- Exercise brief
Every line from the top of the records through the line containing "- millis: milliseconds" should be retyped exactly; the pictures should not.

- Entries provided
--------

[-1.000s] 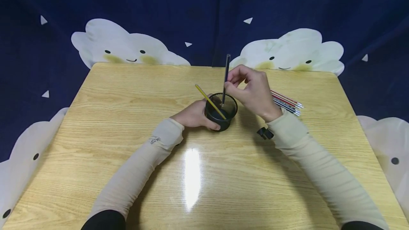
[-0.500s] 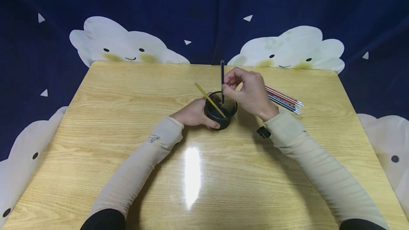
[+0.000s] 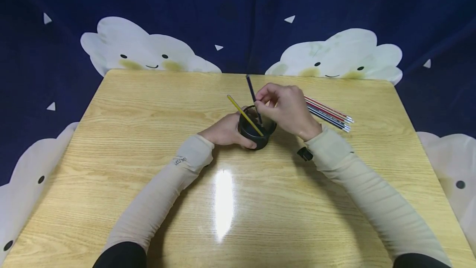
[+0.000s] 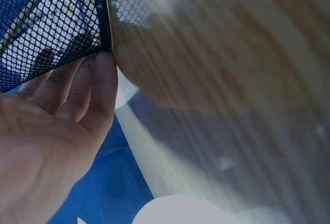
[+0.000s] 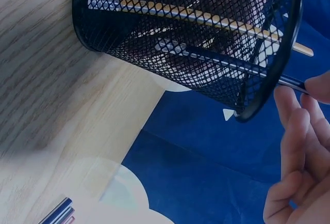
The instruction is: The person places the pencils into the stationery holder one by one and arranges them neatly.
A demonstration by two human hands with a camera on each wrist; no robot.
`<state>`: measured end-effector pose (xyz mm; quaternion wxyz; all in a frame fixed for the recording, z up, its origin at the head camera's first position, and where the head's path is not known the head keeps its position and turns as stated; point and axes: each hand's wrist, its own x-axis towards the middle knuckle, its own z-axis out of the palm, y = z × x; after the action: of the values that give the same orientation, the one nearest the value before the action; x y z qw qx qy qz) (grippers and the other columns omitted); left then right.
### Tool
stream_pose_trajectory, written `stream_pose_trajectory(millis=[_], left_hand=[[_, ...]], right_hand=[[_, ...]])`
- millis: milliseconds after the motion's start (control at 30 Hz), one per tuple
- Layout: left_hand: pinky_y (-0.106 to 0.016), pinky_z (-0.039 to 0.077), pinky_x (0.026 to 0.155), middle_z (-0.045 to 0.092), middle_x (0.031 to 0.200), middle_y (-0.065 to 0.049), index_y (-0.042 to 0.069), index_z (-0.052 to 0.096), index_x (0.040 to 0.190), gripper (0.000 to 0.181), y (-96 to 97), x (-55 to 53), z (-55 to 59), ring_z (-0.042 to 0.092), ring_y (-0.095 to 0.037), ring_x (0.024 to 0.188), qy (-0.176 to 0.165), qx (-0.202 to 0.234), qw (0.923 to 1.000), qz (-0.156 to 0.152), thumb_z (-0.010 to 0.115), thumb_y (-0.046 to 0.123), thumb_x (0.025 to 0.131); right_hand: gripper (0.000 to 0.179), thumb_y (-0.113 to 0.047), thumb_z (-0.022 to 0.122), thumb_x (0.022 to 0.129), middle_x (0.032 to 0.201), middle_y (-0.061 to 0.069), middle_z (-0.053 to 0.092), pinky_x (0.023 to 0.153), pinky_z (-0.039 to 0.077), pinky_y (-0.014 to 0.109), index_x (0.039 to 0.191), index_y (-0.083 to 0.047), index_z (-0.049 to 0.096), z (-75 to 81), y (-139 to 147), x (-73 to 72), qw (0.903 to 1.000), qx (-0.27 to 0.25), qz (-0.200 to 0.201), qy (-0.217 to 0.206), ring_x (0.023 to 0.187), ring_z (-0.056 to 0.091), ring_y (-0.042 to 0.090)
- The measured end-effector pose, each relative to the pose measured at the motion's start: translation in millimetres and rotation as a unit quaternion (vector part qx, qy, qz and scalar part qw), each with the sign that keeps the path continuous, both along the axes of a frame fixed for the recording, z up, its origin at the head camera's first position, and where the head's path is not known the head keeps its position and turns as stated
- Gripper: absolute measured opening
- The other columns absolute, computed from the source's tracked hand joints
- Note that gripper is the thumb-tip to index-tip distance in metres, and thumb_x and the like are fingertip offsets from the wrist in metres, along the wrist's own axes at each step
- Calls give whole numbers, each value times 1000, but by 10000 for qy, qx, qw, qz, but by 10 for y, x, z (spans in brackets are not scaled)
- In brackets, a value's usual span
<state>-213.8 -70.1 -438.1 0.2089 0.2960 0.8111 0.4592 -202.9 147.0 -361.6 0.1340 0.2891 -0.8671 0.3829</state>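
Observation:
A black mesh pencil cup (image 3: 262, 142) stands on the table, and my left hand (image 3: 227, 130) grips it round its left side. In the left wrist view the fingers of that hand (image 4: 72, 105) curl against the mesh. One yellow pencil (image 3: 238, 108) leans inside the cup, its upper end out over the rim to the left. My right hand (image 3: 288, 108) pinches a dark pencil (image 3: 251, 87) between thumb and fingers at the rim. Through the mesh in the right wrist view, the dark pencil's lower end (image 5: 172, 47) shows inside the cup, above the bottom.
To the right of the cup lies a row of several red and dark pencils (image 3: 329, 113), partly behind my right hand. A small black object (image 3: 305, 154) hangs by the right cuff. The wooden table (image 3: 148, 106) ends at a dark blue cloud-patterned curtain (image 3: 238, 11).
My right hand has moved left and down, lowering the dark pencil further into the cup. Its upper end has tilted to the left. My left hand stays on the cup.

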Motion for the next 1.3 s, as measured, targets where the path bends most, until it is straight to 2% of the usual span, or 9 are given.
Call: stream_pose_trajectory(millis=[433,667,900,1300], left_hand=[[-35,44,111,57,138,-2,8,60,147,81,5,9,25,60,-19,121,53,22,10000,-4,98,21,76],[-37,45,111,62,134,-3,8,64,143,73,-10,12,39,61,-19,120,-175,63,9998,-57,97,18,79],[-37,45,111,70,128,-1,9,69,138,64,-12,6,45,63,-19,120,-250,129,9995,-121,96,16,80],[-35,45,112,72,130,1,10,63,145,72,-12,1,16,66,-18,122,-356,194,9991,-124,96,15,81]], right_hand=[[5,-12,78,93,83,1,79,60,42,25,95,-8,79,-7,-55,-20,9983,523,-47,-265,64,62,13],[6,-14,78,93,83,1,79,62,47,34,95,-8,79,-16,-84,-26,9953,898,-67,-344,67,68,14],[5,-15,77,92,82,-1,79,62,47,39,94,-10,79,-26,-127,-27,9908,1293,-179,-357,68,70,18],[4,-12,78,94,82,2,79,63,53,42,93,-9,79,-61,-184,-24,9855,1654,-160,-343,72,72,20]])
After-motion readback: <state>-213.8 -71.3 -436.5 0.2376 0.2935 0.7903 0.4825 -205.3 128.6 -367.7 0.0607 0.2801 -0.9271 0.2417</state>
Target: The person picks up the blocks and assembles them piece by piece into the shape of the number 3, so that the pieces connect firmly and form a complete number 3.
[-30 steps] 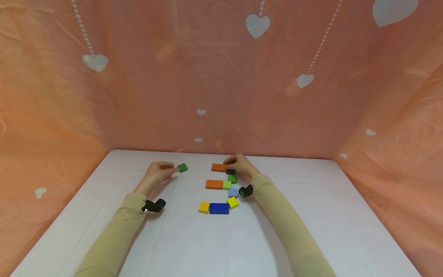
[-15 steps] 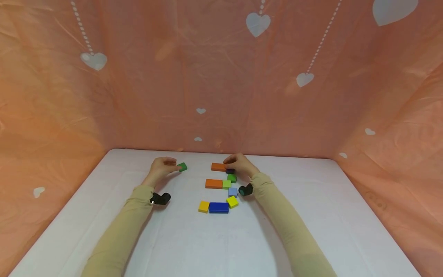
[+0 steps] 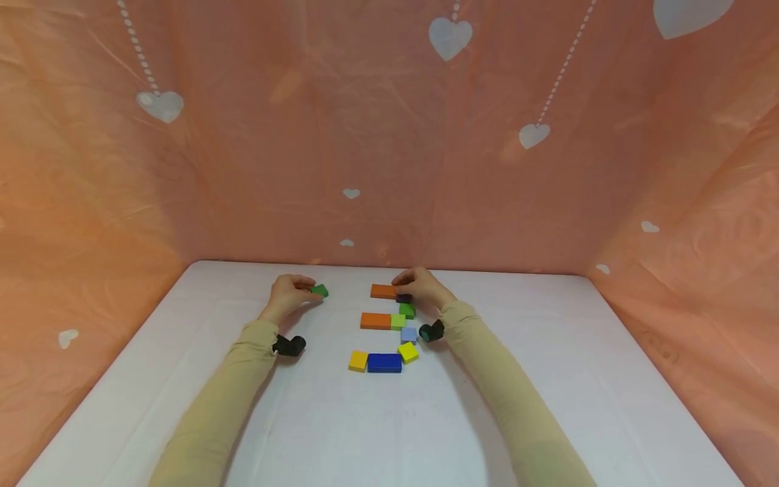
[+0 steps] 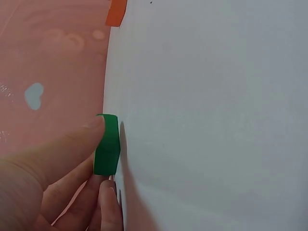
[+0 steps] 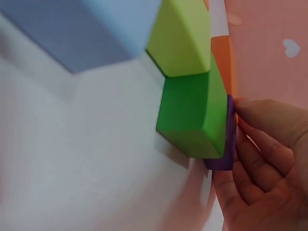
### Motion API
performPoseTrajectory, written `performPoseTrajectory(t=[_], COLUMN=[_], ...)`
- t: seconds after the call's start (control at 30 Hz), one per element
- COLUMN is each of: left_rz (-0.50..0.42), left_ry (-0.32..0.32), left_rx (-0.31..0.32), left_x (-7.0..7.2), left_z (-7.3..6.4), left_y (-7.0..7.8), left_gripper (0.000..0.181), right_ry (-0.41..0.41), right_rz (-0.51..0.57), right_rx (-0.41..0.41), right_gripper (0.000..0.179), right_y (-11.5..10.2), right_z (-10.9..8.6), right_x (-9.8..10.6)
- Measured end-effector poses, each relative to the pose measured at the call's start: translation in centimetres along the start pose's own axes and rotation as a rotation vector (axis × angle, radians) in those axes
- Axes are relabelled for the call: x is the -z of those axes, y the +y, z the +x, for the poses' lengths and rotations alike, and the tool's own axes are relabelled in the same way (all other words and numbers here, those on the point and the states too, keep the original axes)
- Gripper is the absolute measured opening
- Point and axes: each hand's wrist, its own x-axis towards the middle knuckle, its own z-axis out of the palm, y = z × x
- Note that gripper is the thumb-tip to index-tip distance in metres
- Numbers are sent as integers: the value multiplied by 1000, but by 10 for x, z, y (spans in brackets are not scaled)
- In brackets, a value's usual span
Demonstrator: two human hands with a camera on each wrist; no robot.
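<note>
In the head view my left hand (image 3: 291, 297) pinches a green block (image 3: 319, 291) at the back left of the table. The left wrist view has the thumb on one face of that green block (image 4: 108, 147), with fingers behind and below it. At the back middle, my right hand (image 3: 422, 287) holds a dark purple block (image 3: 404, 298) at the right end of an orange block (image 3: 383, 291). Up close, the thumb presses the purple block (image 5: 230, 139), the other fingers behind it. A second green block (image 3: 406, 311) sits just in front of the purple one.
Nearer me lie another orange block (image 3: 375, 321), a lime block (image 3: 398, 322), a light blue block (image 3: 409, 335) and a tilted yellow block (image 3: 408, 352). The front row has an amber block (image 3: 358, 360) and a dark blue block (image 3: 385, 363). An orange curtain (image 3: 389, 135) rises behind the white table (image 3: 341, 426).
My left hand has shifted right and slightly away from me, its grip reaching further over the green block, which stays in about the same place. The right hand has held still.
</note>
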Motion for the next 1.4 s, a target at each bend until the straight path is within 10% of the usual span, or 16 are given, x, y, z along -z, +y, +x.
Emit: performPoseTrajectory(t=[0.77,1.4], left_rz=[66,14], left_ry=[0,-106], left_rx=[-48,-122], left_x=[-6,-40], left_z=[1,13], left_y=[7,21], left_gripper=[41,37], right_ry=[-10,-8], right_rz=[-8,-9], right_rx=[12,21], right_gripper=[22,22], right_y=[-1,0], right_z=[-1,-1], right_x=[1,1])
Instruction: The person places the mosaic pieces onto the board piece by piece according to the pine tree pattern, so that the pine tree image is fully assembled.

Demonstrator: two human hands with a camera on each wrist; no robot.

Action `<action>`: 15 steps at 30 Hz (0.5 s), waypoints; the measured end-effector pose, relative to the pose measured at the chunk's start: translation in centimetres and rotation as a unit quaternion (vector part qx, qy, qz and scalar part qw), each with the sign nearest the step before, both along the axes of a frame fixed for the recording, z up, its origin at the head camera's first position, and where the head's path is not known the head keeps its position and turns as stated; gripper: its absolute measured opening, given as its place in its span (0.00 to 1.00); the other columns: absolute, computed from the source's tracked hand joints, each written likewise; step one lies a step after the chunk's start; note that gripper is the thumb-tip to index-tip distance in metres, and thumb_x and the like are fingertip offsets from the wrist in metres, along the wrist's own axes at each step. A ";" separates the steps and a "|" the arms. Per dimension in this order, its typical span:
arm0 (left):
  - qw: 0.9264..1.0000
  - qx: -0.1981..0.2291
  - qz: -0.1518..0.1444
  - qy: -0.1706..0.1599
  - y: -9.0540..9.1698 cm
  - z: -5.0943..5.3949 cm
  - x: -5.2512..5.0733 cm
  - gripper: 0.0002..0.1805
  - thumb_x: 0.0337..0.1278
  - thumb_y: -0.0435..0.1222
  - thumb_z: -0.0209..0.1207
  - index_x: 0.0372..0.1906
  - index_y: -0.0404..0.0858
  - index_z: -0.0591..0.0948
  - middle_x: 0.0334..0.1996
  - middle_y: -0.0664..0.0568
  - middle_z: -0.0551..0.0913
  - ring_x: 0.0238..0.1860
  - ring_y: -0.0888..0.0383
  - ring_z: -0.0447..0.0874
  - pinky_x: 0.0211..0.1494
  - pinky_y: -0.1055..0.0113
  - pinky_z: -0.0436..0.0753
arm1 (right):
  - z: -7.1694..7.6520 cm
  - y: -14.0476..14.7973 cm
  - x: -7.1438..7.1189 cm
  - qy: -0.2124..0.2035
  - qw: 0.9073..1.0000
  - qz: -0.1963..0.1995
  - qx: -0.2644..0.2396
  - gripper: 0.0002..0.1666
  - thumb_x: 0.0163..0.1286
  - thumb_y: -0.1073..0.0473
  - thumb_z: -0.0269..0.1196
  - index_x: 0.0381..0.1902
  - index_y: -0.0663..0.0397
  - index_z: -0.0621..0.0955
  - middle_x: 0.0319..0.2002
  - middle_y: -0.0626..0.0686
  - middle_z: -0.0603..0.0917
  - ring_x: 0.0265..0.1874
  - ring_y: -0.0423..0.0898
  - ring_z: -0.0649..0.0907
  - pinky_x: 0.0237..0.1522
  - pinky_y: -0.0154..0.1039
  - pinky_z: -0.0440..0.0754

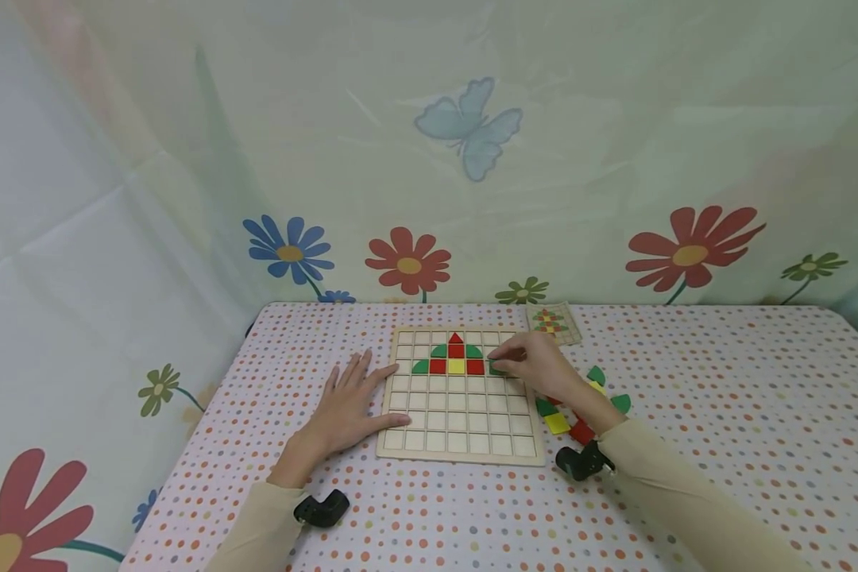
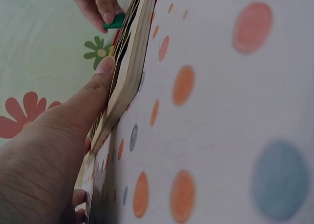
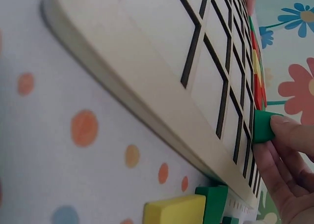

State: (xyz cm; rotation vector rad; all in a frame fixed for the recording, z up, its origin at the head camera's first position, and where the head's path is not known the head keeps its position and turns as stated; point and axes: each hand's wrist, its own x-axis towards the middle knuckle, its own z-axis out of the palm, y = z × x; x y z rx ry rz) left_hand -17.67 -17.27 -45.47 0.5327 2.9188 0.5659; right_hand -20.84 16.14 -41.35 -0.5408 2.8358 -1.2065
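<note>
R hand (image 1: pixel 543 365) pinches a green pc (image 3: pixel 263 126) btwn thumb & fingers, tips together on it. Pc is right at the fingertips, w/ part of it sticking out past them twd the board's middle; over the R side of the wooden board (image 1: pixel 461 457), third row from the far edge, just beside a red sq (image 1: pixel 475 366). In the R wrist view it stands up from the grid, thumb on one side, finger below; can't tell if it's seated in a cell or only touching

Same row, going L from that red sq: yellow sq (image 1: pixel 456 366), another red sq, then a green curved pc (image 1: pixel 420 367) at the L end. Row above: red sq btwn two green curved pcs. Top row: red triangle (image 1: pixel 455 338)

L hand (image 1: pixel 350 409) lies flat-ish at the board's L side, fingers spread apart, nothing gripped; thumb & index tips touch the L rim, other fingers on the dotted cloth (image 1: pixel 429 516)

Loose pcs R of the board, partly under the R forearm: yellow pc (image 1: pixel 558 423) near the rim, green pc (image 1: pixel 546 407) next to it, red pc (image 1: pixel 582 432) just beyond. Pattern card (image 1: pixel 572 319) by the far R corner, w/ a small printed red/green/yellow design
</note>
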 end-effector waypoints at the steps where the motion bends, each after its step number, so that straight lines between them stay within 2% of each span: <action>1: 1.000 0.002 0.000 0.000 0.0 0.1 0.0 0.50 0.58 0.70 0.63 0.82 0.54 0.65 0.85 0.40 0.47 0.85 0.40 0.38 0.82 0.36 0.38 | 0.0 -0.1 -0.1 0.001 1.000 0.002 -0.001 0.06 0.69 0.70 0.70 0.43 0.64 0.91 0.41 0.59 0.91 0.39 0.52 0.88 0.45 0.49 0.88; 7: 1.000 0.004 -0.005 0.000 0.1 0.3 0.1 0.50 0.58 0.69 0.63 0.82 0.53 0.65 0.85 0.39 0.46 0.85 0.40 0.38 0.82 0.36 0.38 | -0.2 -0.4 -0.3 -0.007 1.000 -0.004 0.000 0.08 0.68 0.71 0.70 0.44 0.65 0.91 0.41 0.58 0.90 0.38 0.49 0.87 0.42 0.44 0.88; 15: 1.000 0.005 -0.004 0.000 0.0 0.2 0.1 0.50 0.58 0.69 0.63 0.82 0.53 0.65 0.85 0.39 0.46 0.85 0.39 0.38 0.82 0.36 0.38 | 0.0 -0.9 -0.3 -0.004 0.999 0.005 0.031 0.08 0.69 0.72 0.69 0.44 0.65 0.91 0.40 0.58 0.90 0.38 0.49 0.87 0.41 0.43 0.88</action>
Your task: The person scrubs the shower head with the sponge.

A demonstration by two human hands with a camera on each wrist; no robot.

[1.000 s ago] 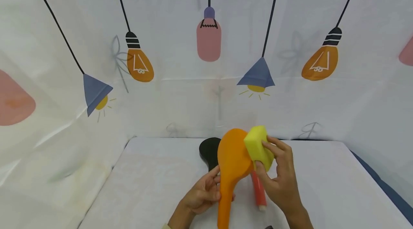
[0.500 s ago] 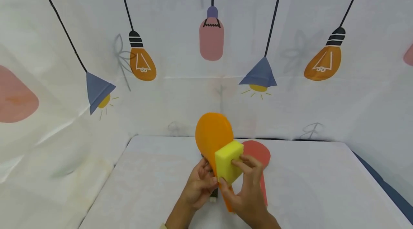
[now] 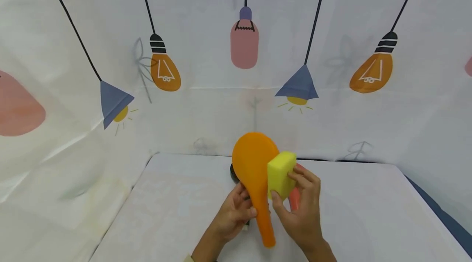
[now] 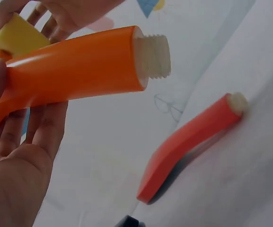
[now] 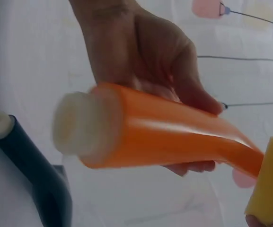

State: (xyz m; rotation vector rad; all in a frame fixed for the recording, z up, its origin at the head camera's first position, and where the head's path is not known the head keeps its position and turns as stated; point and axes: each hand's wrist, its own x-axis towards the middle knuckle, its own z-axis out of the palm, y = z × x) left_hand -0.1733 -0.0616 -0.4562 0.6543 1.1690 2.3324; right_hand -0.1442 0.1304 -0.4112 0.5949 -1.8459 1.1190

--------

- Solved problem
[-1.000s] 
[-0.500s] 
[+0.000s] 
[+0.000s] 
[+0.000s] 
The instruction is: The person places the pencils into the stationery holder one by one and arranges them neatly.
A demonstration by two human hands with a camera on each wrist; no robot.
`<state>`: measured end-effector pose (xyz mm; quaternion wxyz; all in a frame fixed for the recording, z up, its origin at the head camera's first position, and where the head's path is not known the head keeps its position and turns as stated; point and axes: each hand's wrist, its own x-axis towards the middle knuckle, its own z-axis out of the palm, y = z × x; after the action: of the values that give the same orientation, the one nearest the value before the action; x y z qw qx qy qz) (grippers and the other columns omitted); left then right.
### Tool
stream_pose_trajectory, written `stream_pose_trajectory(millis=[_], left_hand=[[_, ...]], right_hand=[[_, ...]])`
- millis: milliseconds after the motion's start (control at 30 Hz), one per tuple

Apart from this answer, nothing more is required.